**What is needed**
Give back an exact copy of the lines from the start of the material through the line bearing "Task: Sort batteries". Include both ends and nothing else.

BEGIN

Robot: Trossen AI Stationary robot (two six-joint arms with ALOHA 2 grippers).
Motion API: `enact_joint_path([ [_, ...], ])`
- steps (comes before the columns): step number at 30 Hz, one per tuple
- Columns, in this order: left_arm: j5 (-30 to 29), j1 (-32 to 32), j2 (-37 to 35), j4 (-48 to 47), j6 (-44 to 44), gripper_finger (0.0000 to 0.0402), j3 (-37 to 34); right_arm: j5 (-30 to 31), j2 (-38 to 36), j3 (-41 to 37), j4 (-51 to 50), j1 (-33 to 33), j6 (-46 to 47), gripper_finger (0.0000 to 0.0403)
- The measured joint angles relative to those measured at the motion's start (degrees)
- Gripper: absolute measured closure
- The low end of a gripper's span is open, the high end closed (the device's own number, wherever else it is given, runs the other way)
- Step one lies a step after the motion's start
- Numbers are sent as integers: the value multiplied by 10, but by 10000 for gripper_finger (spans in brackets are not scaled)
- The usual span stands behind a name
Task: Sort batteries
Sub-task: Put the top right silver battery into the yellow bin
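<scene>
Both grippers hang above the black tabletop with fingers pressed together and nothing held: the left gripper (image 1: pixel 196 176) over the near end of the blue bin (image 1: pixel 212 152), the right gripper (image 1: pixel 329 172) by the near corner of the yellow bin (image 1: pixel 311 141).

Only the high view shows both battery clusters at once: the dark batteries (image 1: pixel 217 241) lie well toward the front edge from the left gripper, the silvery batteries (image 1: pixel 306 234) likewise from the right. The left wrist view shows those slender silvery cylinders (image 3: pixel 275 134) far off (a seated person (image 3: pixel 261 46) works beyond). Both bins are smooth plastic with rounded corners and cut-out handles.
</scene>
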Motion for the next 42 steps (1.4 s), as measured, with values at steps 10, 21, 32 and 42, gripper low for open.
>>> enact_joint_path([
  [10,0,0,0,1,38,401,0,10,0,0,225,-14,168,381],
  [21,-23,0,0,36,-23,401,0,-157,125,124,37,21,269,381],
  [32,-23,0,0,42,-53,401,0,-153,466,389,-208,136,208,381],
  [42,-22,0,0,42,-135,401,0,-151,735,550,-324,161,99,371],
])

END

**Written solution**
Robot: Trossen AI Stationary robot (two six-joint arms with ALOHA 2 grippers).
Motion API: `enact_joint_path([ [_, ...], ])`
- steps (comes before the columns): step number at 30 Hz, one per tuple
- Columns, in this order: left_arm: j5 (-30 to 29), j1 (-32 to 32), j2 (-37 to 35), j4 (-48 to 47), j6 (-44 to 44), gripper_finger (0.0000 to 0.0402), j3 (-37 to 34); right_arm: j5 (-30 to 31), j2 (-38 to 36), j3 (-41 to 37), j4 (-51 to 50), j1 (-33 to 33), j6 (-46 to 47), gripper_finger (0.0000 to 0.0403)
- The measured joint angles relative to those measured at the motion's start (degrees)
- Gripper: absolute measured closure
- The low end of a gripper's span is open, the high end closed (the device's own number, wherever else it is given, runs the other way)
- Step one lies a step after the motion's start
- Numbers are sent as integers: the value multiplied by 10, but by 10000 for gripper_finger (spans in brackets are not scaled)
- The usual span stands behind a name
Task: Sort batteries

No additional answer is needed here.